WHAT TO DO:
No pictures go into the copy. Write out every line below exactly.

SUPPLIED MATERIAL:

= = = = = = =

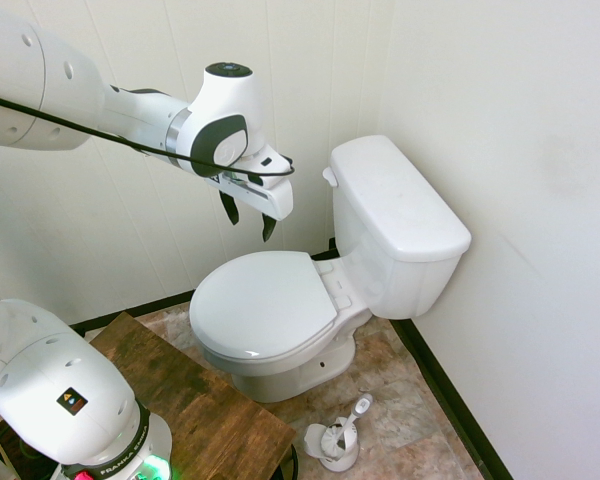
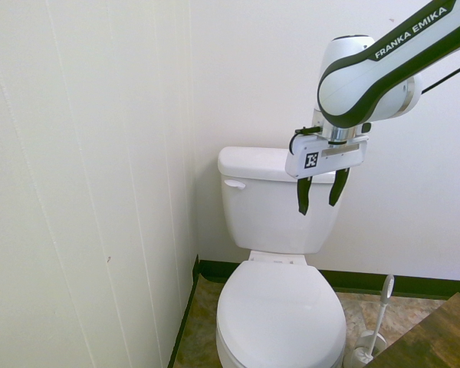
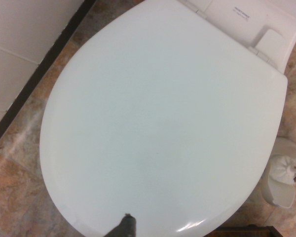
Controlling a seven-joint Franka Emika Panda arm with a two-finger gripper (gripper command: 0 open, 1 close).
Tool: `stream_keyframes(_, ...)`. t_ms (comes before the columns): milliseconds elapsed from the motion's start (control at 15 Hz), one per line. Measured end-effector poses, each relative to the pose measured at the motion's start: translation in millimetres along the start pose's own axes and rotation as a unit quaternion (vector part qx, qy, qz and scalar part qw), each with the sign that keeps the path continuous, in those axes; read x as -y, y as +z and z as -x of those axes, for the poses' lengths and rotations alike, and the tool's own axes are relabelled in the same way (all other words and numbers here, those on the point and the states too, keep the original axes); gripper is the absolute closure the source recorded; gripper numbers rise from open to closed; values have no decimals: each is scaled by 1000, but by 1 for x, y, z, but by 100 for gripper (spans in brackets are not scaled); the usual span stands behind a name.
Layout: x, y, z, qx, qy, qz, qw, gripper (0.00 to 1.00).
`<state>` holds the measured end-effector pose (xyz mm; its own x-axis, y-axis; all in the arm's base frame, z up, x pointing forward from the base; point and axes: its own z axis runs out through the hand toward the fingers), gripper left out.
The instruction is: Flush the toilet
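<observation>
White panelled walls and a stone-look floor framed the first exterior view. The claw (image 1: pixel 247 217) hung in the air with its fingers spread and nothing between them. The toilet (image 1: pixel 325 270) sat below and beyond it, lid shut; the lever (image 1: pixel 329 177) on the tank's front corner was near the fingertips but clearly apart from them. Judgement: flush not yet done, approach stage only; closing on the lever and pressing it down remained. A brush holder (image 1: pixel 334 443) stood on the floor, well below the claw. A brown wooden top (image 1: pixel 195 400) lay beneath the arm.

Second exterior view: the claw (image 2: pixel 322 192) showed in front of the tank, fingers apart, pointing down. The lever (image 2: pixel 234 184) sat off to one side at about fingertip height, untouched. The toilet (image 2: pixel 280 230) bowl was cut off at the picture's lower edge; the brush (image 2: pixel 379 307) was partly cropped.

Wrist view: the toilet lid (image 3: pixel 163 118) filled the frame directly under the claw. Tank and lever were out of shot. A dark sliver rose from the bottom edge; unclear what it was. Small print on the label near the hinge was unreadable.
</observation>
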<state>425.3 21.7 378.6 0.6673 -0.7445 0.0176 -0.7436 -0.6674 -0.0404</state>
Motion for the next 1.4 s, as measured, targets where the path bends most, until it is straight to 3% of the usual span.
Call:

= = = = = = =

ANSWER BOX:
Controlling a seven-joint Franka Emika Panda arm with a two-finger gripper (gripper command: 0 open, 1 close).
Tool: `stream_keyframes(_, ...)`. t_ms (comes before the columns): milliseconds elapsed from the motion's start (control at 15 Hz), one per line. Measured end-effector poses, each relative to the pose measured at the motion's start: translation in millimetres along the start pose's own axes and rotation as a unit quaternion (vector part qx, qy, qz and scalar part qw), each with the sign that keeps the path continuous, in those axes; read x as -y, y as +z and z as -x of those axes, for the poses' lengths and rotations alike, and the tool's own axes are relabelled in the same way (all other words and numbers here, those on the point and the states too, keep the original axes); gripper is the absolute closure the source recorded; gripper numbers rise from open to closed; values have no decimals: each is scaled by 1000, but by 1 for x, y, z, but by 100 for gripper (spans in brackets are not scaled); the usual span stands behind a name.
Layout: x, y, z, qx, qy, qz, qw, gripper (0.00 to 1.00).
`<state>` holds the measured end-effector pose (xyz mm; its own x-axis, y-axis; all in the arm's base frame, z up, x pointing forward from the base; point and axes: its own z axis runs out through the hand toward the fingers), gripper left out.
The instruction is: Flush the toilet
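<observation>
White panelled walls and a stone-look floor framed the first exterior view. The claw (image 1: pixel 247 217) hung in the air with its fingers spread and nothing between them. The toilet (image 1: pixel 325 270) sat below and beyond it, lid shut; the lever (image 1: pixel 329 177) on the tank's front corner was near the fingertips but clearly apart from them. Judgement: flush not yet done, approach stage only; closing on the lever and pressing it down remained. A brush holder (image 1: pixel 334 443) stood on the floor, well below the claw. A brown wooden top (image 1: pixel 195 400) lay beneath the arm.

Second exterior view: the claw (image 2: pixel 322 192) showed in front of the tank, fingers apart, pointing down. The lever (image 2: pixel 234 184) sat off to one side at about fingertip height, untouched. The toilet (image 2: pixel 280 230) bowl was cut off at the picture's lower edge; the brush (image 2: pixel 379 307) was partly cropped.

Wrist view: the toilet lid (image 3: pixel 163 118) filled the frame directly under the claw. Tank and lever were out of shot. A dark sliver rose from the bottom edge; unclear what it was. Small print on the label near the hinge was unreadable.
</observation>
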<state>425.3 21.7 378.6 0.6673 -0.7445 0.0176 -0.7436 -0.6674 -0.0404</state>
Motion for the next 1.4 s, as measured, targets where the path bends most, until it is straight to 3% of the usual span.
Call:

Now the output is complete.